Please look for the string "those" below and report every line in which it occurs.

(Recorded data Opens)

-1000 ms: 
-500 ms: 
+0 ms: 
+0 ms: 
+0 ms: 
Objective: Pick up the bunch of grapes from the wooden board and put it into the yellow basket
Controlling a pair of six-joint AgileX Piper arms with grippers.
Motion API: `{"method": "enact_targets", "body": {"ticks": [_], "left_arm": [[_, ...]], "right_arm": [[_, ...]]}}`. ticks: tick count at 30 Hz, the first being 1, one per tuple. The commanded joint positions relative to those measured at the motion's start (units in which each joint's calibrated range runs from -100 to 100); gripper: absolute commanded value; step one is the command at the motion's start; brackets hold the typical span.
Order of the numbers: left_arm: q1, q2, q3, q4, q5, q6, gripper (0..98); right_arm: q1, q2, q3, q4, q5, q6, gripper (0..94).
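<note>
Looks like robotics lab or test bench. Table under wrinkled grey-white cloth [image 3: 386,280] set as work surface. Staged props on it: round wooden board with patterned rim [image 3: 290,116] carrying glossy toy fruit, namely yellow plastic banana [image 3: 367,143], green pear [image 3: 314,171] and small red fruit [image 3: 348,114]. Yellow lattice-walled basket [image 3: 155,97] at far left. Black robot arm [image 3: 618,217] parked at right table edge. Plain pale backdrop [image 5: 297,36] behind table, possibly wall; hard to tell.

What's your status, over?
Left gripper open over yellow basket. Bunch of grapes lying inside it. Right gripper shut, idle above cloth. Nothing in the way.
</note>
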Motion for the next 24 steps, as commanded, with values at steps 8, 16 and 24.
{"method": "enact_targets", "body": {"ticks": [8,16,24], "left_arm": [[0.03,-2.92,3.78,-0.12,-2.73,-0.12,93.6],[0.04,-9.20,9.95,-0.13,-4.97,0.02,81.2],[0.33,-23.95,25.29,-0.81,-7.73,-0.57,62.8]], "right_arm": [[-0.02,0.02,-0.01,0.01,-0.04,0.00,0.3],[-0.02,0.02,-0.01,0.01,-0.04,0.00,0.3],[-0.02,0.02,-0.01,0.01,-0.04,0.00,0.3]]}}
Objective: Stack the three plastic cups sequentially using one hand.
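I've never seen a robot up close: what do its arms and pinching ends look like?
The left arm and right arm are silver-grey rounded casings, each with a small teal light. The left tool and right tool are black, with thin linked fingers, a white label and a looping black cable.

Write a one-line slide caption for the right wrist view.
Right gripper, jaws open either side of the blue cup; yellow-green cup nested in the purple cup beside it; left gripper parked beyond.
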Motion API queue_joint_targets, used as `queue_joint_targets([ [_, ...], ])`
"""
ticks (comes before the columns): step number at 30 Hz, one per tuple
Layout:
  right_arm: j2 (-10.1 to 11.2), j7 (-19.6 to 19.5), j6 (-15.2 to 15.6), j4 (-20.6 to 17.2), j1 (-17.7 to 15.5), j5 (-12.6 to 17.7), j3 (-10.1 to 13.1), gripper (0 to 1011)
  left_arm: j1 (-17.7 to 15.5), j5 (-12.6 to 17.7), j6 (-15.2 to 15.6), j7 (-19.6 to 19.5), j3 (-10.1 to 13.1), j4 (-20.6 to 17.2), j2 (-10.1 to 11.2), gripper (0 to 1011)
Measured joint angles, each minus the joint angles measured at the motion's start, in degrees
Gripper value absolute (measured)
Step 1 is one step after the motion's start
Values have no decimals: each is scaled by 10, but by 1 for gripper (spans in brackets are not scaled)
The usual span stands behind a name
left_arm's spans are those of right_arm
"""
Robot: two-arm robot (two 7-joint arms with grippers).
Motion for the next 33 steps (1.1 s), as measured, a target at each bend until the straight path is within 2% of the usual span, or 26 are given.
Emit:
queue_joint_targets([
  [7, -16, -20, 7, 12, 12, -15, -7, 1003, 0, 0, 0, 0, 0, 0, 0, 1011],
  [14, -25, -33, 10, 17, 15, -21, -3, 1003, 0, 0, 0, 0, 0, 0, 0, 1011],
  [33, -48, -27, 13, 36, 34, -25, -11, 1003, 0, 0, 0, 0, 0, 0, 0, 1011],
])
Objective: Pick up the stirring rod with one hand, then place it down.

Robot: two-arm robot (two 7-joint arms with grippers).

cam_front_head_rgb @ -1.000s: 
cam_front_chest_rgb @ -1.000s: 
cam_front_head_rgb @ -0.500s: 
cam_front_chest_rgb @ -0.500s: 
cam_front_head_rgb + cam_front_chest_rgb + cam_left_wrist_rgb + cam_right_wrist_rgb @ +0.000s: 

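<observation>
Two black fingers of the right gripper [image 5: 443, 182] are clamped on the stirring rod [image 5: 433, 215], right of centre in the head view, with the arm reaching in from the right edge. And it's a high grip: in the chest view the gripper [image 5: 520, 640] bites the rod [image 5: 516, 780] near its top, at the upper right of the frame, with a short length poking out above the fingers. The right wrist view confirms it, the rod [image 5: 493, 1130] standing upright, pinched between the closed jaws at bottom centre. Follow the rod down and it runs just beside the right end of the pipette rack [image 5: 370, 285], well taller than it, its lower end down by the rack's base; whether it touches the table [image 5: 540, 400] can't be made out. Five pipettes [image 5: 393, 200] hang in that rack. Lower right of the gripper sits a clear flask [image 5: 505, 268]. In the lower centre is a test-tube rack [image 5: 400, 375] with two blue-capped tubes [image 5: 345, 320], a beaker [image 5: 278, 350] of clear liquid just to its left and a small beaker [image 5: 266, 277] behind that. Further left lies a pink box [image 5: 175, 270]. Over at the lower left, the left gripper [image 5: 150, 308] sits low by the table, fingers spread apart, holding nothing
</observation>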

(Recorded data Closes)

(Output below)
Motion API: `{"method": "enact_targets", "body": {"ticks": [_], "left_arm": [[_, ...]], "right_arm": [[_, ...]]}}`. ticks: tick count at 30 Hz, the first being 1, one per tuple. The commanded joint positions relative to those measured at the motion's start (units in which each joint's calibrated range runs from -100 to 100); gripper: absolute commanded value; step one is the command at the motion's start; brackets hold the typical span.
left_arm's spans are those of right_arm

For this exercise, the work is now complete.